Saturday, March 28, 2015

What happens when you find out a year of college costs $71,000

What happens when you find out a year of college costs $71,000?

When I entered college, a year of school at an elite university carried a tuition tag equivalent to about four weeks of take-home pay for my parents, a middle class couple with two incomes that when combined placed our family in about the 80th percentile of households. Room and board brought the total burden to about six weeks. Even if I had never gotten a penny of scholarship money, my mom, who was great at saving and managing money, would have had my entire college education already paid for before I ever stepped foot into a university. Even without her savvy and foresight, my parents could have lived on 46 weeks of wages if necessary. In other words, a middle-class couple could send a child to an elite college with a minimum of sacrifice and without fear that either they or their child would have to incur crippling debt.

The income level for an American family in the 80th percentile today is about $100,000, which is about $75,000 take-home, after deducting for taxes and social security. In other words, both parents would have to donate just about all of their pay for the entire year to send a child to NYU for that year. Today's equivalent of my parents makes about five times what my parents actually made back then, but the tuition at my alma mater is 40 times as much (and it costs less than NYU)! The elite liberal arts education which gave me such a good life is no longer within reach for people like me with parents like mine.

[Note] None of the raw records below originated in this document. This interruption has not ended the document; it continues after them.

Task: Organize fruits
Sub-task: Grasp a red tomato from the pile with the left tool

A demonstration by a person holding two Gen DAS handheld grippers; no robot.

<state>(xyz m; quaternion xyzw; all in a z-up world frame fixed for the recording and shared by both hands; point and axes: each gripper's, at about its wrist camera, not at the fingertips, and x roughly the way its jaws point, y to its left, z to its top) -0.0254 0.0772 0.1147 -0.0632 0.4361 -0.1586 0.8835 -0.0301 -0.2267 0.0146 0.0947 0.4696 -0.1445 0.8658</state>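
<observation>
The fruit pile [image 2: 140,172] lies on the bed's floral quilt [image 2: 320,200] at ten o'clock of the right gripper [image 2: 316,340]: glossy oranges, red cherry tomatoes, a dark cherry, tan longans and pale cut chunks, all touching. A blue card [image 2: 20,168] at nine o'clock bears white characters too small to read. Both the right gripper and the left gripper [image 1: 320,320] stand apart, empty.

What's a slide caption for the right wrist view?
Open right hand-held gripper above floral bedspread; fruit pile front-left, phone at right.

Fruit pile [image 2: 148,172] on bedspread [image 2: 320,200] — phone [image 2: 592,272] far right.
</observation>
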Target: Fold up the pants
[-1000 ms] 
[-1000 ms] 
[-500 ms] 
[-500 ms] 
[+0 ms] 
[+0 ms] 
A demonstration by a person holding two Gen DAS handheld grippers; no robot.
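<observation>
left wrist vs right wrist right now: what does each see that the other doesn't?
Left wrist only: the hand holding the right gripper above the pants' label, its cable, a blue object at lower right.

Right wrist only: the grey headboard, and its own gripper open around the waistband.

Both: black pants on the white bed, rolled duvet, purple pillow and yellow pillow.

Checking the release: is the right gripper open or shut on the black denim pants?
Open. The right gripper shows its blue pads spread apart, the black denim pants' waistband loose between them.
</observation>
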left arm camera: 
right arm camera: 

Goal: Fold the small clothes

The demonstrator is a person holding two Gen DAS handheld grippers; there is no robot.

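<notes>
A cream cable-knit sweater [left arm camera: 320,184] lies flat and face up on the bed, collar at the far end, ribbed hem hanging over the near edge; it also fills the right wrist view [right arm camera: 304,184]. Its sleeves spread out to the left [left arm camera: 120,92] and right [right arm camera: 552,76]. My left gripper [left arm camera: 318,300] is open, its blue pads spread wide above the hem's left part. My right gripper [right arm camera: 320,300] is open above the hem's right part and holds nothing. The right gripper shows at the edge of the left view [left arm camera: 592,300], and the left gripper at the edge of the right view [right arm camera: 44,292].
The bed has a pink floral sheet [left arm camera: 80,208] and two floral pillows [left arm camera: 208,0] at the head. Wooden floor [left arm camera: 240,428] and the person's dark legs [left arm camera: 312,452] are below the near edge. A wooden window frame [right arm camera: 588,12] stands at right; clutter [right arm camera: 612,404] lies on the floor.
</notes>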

The crunch is especially difficult for liberal arts majors, because no conceivable career projection can provide a return on their investment in college. If you get an degree in literature or art history from an elite private college, you cannot expect your lifetime cash flow to be more positive than if you go to work for UPS out of high school. The degree will eventually increase your earning power per year, but you'll lose the first four years of wages and you'll have payments on an onerous student loan bill which will be greater than the presumed wage increase. An elite liberal arts degree is only for those who simply don't have to worry about money. There are not so many people in that category, so the reduced demand will eventually force a reduction in supply until such an education is available in very few universities.

The times they are a-changin', I guess. As my main man, Heraclitus, used to say, "πάντα χωρεῖ καὶ οὐδὲν μένει."

If only I knew what that meant. My fancy-schmancy education, although filled with plenty of equally impractical elements, somehow managed to bypass Greek.